_Task instructions_
Please repeat the listing below in its entirety, exactly.

_Information provided_
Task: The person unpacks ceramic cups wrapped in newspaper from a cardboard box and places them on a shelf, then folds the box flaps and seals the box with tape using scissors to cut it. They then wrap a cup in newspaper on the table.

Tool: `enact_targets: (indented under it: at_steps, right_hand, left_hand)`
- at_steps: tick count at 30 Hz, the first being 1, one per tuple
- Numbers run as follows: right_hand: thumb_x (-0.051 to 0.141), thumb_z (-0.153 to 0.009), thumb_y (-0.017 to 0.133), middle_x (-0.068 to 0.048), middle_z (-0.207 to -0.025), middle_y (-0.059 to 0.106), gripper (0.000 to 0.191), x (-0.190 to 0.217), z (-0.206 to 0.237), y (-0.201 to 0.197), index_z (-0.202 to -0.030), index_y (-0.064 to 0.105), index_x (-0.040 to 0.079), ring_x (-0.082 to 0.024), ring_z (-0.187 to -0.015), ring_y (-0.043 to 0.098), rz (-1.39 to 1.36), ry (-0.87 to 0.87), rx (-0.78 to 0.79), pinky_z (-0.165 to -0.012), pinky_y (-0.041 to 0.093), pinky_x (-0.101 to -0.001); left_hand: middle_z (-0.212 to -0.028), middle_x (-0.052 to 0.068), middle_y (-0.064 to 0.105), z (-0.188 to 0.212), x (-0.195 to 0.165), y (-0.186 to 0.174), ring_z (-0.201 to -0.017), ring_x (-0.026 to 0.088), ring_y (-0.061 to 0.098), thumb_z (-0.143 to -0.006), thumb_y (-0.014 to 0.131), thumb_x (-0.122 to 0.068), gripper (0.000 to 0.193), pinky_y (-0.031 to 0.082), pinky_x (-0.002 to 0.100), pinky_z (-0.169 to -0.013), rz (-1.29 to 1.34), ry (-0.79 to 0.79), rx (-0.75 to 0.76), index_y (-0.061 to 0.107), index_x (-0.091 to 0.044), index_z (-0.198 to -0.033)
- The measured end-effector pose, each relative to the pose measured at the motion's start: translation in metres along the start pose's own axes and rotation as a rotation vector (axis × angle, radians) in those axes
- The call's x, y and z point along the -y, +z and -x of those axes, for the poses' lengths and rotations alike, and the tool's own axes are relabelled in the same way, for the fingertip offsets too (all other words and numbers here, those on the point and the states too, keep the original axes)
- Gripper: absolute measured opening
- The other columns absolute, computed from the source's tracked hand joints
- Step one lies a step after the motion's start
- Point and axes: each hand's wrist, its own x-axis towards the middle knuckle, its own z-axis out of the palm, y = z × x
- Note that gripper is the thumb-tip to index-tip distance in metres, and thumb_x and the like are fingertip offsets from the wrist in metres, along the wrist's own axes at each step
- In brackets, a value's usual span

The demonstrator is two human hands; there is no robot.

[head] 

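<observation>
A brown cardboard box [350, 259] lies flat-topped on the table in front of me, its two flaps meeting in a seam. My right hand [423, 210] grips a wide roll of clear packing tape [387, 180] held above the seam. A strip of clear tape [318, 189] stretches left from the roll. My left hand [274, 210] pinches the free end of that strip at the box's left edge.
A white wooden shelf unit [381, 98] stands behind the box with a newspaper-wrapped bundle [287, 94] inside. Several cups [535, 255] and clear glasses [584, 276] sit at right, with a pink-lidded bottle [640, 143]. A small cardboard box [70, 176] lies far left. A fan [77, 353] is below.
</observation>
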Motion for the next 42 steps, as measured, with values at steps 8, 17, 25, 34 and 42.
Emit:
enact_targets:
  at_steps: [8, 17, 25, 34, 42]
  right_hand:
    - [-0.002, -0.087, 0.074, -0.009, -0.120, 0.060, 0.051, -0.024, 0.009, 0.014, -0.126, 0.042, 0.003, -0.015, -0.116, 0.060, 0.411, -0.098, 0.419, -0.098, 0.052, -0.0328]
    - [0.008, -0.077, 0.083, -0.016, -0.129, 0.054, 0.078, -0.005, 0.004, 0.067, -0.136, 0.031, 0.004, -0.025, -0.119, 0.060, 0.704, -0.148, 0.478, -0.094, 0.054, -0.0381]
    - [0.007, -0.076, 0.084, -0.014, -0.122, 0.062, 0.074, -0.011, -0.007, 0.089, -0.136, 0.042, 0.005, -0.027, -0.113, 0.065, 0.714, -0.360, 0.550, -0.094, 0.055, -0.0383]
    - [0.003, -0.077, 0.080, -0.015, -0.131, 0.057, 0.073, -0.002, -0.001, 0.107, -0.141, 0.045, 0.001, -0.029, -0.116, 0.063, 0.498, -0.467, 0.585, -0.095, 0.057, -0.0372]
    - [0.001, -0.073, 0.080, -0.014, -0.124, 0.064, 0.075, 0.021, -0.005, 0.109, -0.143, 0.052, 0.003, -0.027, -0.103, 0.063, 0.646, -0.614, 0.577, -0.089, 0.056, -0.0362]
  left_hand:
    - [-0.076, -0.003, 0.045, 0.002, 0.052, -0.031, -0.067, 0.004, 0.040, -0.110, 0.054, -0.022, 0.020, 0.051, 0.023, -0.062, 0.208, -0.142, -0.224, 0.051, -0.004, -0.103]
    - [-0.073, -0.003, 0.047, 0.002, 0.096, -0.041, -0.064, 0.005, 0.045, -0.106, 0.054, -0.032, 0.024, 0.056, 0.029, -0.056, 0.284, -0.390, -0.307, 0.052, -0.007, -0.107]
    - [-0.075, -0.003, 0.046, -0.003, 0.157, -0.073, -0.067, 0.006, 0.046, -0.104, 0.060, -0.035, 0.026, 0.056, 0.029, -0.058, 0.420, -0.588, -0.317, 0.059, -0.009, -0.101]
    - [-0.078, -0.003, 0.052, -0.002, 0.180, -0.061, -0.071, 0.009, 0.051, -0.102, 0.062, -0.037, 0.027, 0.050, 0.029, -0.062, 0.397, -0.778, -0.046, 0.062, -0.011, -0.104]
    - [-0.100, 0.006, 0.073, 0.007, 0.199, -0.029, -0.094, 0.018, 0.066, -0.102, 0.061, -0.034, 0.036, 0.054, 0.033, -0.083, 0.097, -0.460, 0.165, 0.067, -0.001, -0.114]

_Reply_
Task: The person unpacks ceramic cups wrapped in newspaper from a cardboard box and places them on a shelf, then folds the box flaps and seals the box with tape using scissors to cut it. They then wrap a cup in newspaper on the table.

Tool: `enact_targets: (indented under it: at_steps, right_hand, left_hand)`
- at_steps: tick count at 30 Hz, the first being 1, one per tuple
- Numbers run as follows: right_hand: thumb_x (-0.051 to 0.141), thumb_z (-0.153 to 0.009), thumb_y (-0.017 to 0.133), middle_x (-0.068 to 0.048), middle_z (-0.207 to -0.025), middle_y (-0.059 to 0.106), gripper (0.000 to 0.191), x (-0.190 to 0.217), z (-0.206 to 0.237), y (-0.201 to 0.197), index_z (-0.202 to -0.030), index_y (-0.064 to 0.105), index_x (-0.040 to 0.079), ring_x (-0.082 to 0.024), ring_z (-0.187 to -0.015), ring_y (-0.043 to 0.098), rz (-1.39 to 1.36), ry (-0.87 to 0.87), rx (-0.78 to 0.79), pinky_z (-0.165 to -0.012), pinky_y (-0.041 to 0.093), pinky_x (-0.101 to -0.001); left_hand: middle_z (-0.212 to -0.028), middle_x (-0.052 to 0.068), middle_y (-0.064 to 0.105), z (-0.188 to 0.212), x (-0.195 to 0.165), y (-0.186 to 0.174), ring_z (-0.201 to -0.017), ring_x (-0.026 to 0.088), ring_y (-0.061 to 0.098), thumb_z (-0.143 to -0.006), thumb_y (-0.014 to 0.131), thumb_x (-0.122 to 0.068), gripper (0.000 to 0.193), pinky_y (-0.031 to 0.082), pinky_x (-0.002 to 0.100), pinky_z (-0.169 to -0.013), rz (-1.29 to 1.34), ry (-0.79 to 0.79), rx (-0.75 to 0.76), index_y (-0.061 to 0.107), index_x (-0.091 to 0.044), index_z (-0.198 to -0.033)
- The measured end-effector pose, each relative to the pose measured at the motion's start: translation in metres along the start pose's own axes and rotation as a rotation vector (axis × angle, radians) in those axes
- The call's x, y and z point along the -y, +z and -x of those axes, for the poses' lengths and rotations alike, and the tool's own axes are relabelled in the same way, for the fingertip offsets too (all other words and numbers here, those on the point and the states too, keep the original axes)
- Gripper: absolute measured opening
- The other columns absolute, computed from the source's tracked hand joints
- Step one lies a step after the motion's start
- Point and axes: each hand's wrist, its own x-axis towards the middle knuckle, its own z-axis out of the palm, y = z × x
- Note that gripper is the thumb-tip to index-tip distance in metres, and thumb_x and the like are fingertip offsets from the wrist in metres, along the wrist's own axes at each step
- In brackets, a value's usual span

The demonstrator is two human hands; there is no robot.

[head] 

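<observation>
A brown cardboard box [350, 259] lies flat-topped on the table in front of me, its two flaps meeting in a seam. My right hand [423, 210] grips a wide roll of clear packing tape [387, 180] held above the seam. A strip of clear tape [318, 189] stretches left from the roll. My left hand [274, 210] pinches the free end of that strip at the box's left edge.
A white wooden shelf unit [381, 98] stands behind the box with a newspaper-wrapped bundle [287, 94] inside. Several cups [535, 255] and clear glasses [584, 276] sit at right, with a pink-lidded bottle [640, 143]. A small cardboard box [70, 176] lies far left. A fan [77, 353] is below.
</observation>
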Motion for the next 42 steps, as measured, with values at steps 8, 17, 25, 34 and 42.
Emit:
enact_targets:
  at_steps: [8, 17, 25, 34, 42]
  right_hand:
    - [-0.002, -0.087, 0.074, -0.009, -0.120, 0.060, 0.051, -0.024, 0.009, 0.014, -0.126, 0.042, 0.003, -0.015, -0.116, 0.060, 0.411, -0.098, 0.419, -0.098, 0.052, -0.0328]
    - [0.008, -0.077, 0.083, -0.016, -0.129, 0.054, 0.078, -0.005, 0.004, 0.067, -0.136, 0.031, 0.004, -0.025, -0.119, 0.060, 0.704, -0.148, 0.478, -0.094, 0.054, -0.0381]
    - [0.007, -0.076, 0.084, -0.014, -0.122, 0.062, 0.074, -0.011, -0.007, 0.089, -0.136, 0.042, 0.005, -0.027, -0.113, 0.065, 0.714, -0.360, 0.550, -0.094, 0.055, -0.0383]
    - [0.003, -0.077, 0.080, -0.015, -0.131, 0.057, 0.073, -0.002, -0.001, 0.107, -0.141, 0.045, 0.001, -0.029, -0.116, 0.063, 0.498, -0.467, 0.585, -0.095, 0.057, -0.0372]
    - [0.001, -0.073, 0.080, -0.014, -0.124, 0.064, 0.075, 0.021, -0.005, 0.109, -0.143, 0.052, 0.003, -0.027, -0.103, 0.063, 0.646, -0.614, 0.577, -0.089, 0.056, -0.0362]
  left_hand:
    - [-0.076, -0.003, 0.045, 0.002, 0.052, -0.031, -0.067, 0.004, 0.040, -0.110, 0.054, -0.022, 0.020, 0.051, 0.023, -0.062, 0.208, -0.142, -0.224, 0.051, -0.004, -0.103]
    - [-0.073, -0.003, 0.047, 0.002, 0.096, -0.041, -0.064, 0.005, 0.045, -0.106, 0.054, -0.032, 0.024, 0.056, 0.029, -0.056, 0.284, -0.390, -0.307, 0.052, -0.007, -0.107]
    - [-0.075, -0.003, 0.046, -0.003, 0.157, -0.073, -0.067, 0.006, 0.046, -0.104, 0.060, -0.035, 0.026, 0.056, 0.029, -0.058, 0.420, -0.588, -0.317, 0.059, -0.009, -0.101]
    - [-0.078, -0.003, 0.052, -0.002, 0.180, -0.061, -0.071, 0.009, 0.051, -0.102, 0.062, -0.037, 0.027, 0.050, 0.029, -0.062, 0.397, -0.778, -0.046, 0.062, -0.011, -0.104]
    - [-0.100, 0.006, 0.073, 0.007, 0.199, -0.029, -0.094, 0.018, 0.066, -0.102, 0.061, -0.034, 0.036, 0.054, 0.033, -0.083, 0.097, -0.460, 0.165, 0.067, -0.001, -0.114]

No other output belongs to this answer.